[Image copyright David Brown, 2013]   Copyright Wrong The US, Europe, and Australia appear to be heading in the same …


[Image copyright David Brown, 2013]


Copyright Wrong

The US, Europe, and Australia appear to be heading in the same direction as the UK Government in liberalising copyright of images. This has implications for anyone who posts images on the internet.

In May, the UK Government passed the ‘Enterprise and Regulatory Reform Act’, which among many other things allows firms or organisations the right to use ‘orphaned’ material, providing ‘a diligent search’ for the copyright owner is first carried out.

The British photographic community is lobbying hard to alter the law as it relates to photographs.

‘Orphaned work’ is creative work which has become detached from its ownership – things like out-of-print books, archival film and video – and photographs. While most orphaned works are old, a digital photo can become an orphaned work hours after it’s created. And images in old magazines or books are more likely to become orphaned than other works.

While notions of fair usage and diligent searches may protect the rights of owners to other kinds of orphaned works, photos – particularly photos on the internet – are a singular case. Besides the sheer needle-in-a-haystack number of them – they are easily  kidnapped, as opposed to orphaned. The world wide web is the wild, wild west when it comes to lawful behaviour and respect for intellectual property rights.
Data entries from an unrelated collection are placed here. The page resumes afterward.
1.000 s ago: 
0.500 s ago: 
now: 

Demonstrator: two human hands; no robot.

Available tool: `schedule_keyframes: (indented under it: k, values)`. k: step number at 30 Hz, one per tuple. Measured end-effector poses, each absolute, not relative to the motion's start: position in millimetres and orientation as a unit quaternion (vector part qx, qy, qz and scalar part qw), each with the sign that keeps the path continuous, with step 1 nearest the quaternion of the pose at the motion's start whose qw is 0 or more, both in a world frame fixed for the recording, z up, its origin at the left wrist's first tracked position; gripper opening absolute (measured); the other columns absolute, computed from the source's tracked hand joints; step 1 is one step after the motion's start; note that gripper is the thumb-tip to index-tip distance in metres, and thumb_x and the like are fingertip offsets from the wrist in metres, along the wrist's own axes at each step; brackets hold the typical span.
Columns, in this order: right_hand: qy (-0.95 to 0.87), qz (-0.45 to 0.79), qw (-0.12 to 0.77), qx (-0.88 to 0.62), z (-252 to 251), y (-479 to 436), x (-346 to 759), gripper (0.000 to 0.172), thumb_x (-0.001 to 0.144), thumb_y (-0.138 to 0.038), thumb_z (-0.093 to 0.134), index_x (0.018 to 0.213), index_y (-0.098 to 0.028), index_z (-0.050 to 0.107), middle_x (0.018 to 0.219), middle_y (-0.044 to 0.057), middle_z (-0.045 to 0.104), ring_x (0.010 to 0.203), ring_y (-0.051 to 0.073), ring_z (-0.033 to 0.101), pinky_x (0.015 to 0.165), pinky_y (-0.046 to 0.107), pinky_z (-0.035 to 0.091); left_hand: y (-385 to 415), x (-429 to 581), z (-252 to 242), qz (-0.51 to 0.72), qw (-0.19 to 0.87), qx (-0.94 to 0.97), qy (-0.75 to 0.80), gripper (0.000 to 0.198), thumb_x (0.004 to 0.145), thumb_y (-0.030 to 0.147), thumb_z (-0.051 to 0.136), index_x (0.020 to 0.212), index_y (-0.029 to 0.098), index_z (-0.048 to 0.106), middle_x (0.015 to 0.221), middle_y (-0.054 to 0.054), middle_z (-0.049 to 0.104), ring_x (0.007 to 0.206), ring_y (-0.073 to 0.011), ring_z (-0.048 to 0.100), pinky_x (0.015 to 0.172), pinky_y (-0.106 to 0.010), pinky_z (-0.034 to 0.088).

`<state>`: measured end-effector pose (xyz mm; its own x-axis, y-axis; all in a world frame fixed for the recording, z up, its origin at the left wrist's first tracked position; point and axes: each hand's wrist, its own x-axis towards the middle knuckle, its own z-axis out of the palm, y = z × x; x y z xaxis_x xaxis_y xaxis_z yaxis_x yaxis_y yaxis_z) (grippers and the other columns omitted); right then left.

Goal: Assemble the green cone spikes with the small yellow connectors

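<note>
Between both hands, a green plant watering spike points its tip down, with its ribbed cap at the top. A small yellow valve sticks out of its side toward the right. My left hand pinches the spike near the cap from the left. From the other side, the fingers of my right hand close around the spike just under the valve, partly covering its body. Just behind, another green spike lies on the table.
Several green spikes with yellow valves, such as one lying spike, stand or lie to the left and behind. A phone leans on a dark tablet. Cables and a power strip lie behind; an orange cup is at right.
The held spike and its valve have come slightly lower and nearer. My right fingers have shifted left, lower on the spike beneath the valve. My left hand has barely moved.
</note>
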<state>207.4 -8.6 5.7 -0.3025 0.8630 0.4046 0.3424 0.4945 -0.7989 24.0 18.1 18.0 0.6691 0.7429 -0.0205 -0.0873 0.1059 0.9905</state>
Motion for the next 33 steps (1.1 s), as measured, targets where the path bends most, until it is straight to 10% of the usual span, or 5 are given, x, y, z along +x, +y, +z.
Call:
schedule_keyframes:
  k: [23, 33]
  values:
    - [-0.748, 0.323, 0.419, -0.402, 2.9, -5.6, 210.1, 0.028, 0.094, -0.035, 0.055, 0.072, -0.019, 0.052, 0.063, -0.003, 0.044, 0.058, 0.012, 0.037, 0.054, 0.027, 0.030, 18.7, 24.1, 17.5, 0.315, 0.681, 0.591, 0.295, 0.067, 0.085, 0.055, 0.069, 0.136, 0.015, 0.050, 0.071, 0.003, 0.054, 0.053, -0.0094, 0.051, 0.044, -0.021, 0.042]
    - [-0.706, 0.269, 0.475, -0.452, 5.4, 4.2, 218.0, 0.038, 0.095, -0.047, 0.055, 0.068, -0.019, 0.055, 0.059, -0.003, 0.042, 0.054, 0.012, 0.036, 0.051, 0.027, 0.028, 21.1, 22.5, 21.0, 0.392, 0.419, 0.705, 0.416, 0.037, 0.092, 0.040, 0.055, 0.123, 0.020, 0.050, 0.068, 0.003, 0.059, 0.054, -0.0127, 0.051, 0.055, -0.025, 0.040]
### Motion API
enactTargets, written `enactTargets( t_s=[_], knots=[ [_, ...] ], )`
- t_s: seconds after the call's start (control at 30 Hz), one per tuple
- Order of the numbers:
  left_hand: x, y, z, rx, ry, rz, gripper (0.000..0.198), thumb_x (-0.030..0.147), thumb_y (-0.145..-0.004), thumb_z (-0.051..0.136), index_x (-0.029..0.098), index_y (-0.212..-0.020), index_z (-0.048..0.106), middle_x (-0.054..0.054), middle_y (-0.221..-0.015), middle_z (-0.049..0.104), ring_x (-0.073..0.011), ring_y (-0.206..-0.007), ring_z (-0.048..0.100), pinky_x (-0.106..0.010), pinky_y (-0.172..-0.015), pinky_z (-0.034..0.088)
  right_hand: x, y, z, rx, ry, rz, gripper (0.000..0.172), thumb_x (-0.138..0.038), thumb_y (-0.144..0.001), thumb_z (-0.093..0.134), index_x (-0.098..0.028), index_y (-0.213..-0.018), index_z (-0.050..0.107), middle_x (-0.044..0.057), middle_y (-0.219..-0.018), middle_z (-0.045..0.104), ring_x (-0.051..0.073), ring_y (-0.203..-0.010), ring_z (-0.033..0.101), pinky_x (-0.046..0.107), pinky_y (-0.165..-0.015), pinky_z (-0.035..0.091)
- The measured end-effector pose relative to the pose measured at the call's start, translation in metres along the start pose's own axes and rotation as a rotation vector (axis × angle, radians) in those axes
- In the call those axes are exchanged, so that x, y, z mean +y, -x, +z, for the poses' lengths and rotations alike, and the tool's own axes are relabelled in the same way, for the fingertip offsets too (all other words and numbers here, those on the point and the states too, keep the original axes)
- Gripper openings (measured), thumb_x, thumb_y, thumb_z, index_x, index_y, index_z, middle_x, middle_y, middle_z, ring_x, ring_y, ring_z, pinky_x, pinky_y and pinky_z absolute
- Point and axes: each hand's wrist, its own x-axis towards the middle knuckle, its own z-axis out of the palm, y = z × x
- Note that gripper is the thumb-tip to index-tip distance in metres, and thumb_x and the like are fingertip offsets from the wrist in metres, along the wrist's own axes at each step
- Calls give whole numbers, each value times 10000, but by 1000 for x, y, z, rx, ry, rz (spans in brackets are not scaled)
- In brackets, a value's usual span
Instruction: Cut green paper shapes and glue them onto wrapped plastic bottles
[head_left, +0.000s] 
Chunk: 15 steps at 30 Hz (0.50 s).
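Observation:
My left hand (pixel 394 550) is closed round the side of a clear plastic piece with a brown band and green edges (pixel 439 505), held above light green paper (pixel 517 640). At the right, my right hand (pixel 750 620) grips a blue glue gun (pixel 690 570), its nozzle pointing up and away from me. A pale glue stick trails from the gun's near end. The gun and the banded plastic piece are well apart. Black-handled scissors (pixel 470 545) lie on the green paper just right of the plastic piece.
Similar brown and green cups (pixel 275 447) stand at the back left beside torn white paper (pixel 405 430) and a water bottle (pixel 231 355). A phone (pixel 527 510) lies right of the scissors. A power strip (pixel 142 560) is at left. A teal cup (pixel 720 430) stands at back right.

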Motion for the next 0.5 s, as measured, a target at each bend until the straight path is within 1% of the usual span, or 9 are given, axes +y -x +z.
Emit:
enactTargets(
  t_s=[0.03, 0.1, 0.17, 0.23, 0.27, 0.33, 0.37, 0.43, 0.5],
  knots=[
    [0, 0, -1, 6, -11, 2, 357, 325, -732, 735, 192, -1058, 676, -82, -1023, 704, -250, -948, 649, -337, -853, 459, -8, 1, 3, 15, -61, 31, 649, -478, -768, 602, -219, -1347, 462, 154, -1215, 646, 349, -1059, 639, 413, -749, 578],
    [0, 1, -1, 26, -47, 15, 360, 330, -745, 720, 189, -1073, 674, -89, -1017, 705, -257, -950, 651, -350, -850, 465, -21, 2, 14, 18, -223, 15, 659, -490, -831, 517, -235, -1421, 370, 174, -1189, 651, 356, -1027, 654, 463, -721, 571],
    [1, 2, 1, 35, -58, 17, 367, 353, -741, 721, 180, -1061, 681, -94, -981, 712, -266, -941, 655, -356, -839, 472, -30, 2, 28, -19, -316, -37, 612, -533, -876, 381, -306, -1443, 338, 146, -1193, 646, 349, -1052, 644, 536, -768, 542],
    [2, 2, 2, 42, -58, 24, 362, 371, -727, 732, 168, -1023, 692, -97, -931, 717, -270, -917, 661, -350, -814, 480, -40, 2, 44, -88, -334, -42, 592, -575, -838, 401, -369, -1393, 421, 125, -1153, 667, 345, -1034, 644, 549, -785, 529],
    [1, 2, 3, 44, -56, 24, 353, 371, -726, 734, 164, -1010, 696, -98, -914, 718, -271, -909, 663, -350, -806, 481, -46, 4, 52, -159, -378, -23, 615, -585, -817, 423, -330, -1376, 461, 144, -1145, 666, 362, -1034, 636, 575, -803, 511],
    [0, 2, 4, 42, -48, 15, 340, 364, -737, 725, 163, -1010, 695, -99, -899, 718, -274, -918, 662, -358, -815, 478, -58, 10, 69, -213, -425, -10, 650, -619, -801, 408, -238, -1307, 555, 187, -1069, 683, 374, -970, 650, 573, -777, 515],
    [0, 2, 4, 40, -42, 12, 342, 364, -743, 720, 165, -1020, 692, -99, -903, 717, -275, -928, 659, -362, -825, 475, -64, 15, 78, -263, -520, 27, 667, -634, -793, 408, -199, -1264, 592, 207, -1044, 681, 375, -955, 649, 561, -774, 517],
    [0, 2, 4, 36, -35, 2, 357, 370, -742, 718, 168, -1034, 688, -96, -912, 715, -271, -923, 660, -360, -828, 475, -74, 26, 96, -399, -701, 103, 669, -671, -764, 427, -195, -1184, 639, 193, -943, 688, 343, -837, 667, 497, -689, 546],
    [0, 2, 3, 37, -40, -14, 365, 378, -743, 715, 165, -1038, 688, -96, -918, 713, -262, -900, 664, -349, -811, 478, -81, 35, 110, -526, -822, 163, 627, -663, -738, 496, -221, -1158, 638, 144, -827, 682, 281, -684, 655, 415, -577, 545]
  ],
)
But unless there’s a considered and convincing response from professional photographers groups, the new proposals are likely to become law.

The Australian Law Reform Commission has recommended a similar approach to the one adopted in the UK, but adds the word ‘reasonably’ in front of ‘diligent search’, which seems to water down the requirement to find the copyright owner even further.

This is a severe threat to the livelihood of pro photographers, and also brings into question copyright protection for both amateurs and professionals.

The recommendations to free up copyright law is contained in a 388-page discussion paper called ‘Copyright and the Digital Economy’, which was made public at the end of May.

If an ill-defined ‘reasonably diligent search’ is carried out to discover the owner of the copyright to a photo and it fails, usage is allowed.

This will probably entail some kind of collection agency which will be paid a fee to conduct a diligent search and administer the system. It may charge a fee for usage of orphaned works, (providing an incentive not to look too hard). There is no definition of what a ‘reasonably diligent search’ might look like. In the case of internet photos, could it be as basic as an image search?

The ALRC report acknowledges photos are going to be tricky: ‘The ALRC heard that photographs are susceptible to being orphaned due to rights information being removed when placed online.’

– However there are no remedies suggested, so unless the photo industry speaks up for itself it is likely to be ‘collateral damage’ in the otherwise worthy effort to liberalise copyright on older works and free up creative content.

The current law says that there is no ‘orphaned works’ exception to copyright. If you are not the owner of the copyright to an image, you simply can’t use it until it falls into the public domain at the end of the copyright term. Copyright protection is a given.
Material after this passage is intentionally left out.